TASK TO COMPLETE. Check every line of the data below for the word "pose". Copy the ones that have it.

╭─ DATASET CONTENT

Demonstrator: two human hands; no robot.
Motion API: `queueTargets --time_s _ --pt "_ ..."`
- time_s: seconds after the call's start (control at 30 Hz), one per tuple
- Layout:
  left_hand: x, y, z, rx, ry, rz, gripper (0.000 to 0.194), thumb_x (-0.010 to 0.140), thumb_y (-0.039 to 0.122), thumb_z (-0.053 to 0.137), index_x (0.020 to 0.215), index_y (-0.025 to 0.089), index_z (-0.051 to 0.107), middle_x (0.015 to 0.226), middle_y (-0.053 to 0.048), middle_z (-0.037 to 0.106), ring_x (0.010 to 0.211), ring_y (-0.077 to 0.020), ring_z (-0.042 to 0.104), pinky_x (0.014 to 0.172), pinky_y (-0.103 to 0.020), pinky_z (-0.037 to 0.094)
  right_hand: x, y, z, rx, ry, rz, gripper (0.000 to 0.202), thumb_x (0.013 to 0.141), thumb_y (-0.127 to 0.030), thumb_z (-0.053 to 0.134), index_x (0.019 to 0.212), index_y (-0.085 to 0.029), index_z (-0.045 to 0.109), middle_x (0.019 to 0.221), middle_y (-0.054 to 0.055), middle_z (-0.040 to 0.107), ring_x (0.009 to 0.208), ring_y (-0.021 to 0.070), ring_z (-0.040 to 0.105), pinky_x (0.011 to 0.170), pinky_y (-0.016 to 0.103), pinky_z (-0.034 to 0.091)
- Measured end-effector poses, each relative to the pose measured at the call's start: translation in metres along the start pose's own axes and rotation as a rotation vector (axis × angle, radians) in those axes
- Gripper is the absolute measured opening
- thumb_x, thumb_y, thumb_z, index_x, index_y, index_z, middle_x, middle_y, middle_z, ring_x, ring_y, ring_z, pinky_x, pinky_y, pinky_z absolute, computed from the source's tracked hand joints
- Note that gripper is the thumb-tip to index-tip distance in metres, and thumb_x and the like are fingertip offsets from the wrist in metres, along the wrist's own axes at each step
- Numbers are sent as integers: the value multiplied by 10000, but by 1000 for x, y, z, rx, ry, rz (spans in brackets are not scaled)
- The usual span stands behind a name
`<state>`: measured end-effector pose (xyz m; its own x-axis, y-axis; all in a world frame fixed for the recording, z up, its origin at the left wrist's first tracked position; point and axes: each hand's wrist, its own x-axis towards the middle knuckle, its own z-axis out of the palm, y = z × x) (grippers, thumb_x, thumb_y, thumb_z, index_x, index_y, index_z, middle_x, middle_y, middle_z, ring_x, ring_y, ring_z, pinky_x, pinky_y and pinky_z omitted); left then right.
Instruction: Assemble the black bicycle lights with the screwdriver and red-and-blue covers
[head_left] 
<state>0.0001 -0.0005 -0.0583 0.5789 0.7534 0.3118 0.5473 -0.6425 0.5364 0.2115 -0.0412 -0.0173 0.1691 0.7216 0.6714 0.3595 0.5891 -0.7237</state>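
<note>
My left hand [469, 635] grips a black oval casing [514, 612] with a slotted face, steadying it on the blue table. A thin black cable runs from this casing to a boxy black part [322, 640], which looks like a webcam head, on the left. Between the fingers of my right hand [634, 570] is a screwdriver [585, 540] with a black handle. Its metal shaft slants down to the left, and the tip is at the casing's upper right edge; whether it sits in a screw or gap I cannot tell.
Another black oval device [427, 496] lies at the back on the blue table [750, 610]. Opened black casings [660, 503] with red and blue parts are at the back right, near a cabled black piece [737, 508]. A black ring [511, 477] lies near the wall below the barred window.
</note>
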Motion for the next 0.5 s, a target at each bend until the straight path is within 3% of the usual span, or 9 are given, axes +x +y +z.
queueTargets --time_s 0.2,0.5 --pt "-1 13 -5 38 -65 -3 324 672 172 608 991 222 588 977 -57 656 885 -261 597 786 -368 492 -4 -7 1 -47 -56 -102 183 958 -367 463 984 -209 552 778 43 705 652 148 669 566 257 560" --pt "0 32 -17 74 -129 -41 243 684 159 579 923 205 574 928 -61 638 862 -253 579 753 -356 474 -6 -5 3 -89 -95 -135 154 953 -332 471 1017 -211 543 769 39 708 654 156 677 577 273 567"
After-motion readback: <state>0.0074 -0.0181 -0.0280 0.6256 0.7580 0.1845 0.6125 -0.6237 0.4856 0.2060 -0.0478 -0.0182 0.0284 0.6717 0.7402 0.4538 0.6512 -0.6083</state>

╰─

REPLY TO THE EXERCISE.
- Measured end-effector poses, each relative to the pose measured at the call's start: translation in metres along the start pose's own axes and rotation as a rotation vector (axis × angle, radians) in those axes
`<state>`: measured end-effector pose (xyz m; its own x-axis, y-axis; all in a world frame fixed for the recording, z up, its origin at the left wrist's first tracked position; point and axes: each hand's wrist, its own x-axis towards the middle knuckle, its own z-axis out of the palm, y = z × x) (grippers, thumb_x, thumb_y, thumb_z, index_x, index_y, index_z, middle_x, middle_y, middle_z, ring_x, ring_y, ring_z, pinky_x, pinky_y and pinky_z omitted); left then right.

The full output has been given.